A heated fluid injection string (106) injects heated treatment fluid into a well (102) in a subterranean zone (112) and generates an acoustic signal. An acoustic detector (212) detects the acoustic signal, and an acoustic signal analyzer (214) interprets the detected acoustic signal. In some implementations, the acoustic signal analyzer (214) interprets the detected acoustic signal to determine information about at least one of the heated fluid injection string (106), the well (102), or the subterranean zone (112).

Description

DETECTING ACOUSTIC SIGNALS FROM A WELL SYSTEM
REFERENCE TO RELATED APPLICATIONS
The present application claims the benefit of priority to U.S. provisional patent application serial number 60/948,346 filed July 6, 2007 and U.S. patent application serial number 12/120,633 filed May 14, 2008, both of which are incorporated herein by reference. BACKGROUND
The present disclosure relates to detecting acoustic signals from a well system. Treatment fluids can be injected into a subterranean formation to facilitate production of fluid resources from the formation. For example, heated treatment fluids (i.e., heat transfer fluids), such as steam, may be used to reduce the viscosity of fluid resources in the formation, so that the resources can more freely flow into the well bore and to the surface. In another example, treatment fluids may be injected into one or more injection well bores to drive fluid resources in the formation towards other well bores. The components of the well system, including those used for heating the treatment fluid and injecting the treatment fluid, generate acoustic signals. SUMMARY
In certain aspects, a heated fluid injection string injects heated treatment fluid into a well in a subterranean zone and generates an acoustic signal. An acoustic detector detects the acoustic signal, and an acoustic signal analyzer interprets the detected acoustic signal.

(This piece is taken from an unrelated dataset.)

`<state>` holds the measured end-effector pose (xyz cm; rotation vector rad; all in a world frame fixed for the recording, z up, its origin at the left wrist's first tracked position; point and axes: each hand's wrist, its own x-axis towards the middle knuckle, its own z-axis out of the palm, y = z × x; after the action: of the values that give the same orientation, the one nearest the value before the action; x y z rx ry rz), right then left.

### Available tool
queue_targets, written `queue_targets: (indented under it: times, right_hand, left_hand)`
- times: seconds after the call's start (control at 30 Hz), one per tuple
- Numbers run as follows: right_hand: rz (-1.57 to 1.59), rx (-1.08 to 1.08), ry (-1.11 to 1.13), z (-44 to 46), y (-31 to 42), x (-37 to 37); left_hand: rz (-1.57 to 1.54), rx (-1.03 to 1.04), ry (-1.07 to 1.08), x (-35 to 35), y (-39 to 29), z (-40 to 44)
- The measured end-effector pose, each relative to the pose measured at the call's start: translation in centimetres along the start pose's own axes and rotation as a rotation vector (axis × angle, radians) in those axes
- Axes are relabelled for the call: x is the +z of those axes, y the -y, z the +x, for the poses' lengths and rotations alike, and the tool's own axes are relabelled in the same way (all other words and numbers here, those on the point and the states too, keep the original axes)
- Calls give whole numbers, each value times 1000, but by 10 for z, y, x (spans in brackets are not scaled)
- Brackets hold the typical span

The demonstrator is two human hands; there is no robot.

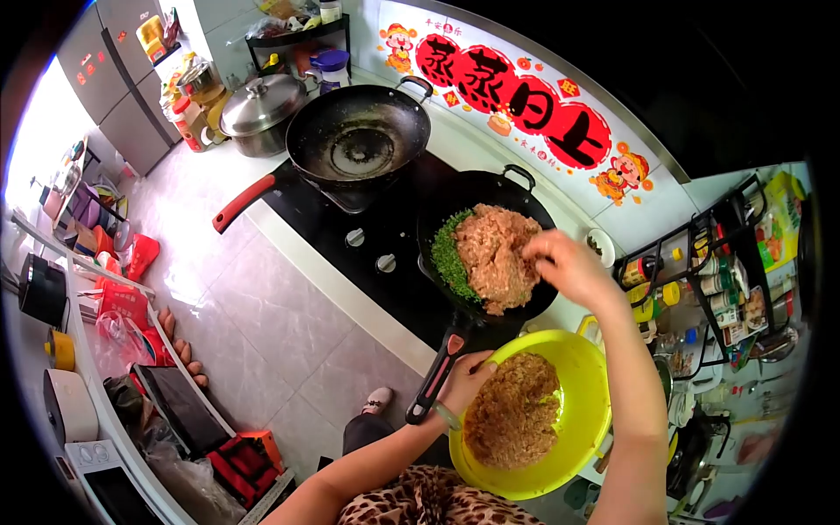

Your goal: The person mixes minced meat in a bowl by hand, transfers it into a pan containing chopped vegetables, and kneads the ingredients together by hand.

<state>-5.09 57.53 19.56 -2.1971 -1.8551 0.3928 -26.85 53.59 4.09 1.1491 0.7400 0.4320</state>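
My left hand grips the rim of a yellow-green bowl, its thumb over the edge. Inside the bowl lies a mass of brownish, seasoned minced meat. In the front wok, pink minced meat is heaped beside finely chopped greens. My right hand reaches over the wok, its curled fingers pinched at the right side of the pink meat. Part of its grasp is hidden by the fingers. The wok's black handle passes close by my left wrist.
Another black wok with a red handle sits on the rear burner. A lidded steel pot stands behind it. A small white dish and a spice rack are at right. Shelves with bags line the left.
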Motion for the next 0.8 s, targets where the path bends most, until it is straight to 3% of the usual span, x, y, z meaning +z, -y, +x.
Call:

In certain aspects, an acoustic signal generated in connection with injecting heated treatment fluid into a well in a subterranean zone is detected, and the detected acoustic signal is interpreted.
In certain aspects, a fluid injection string generates an acoustic signal in connection with injection of heated treatment fluid into a well in a subterranean zone. An acoustic detector detects the acoustic signal, and an acoustic signal analyzer interprets the detected acoustic signal.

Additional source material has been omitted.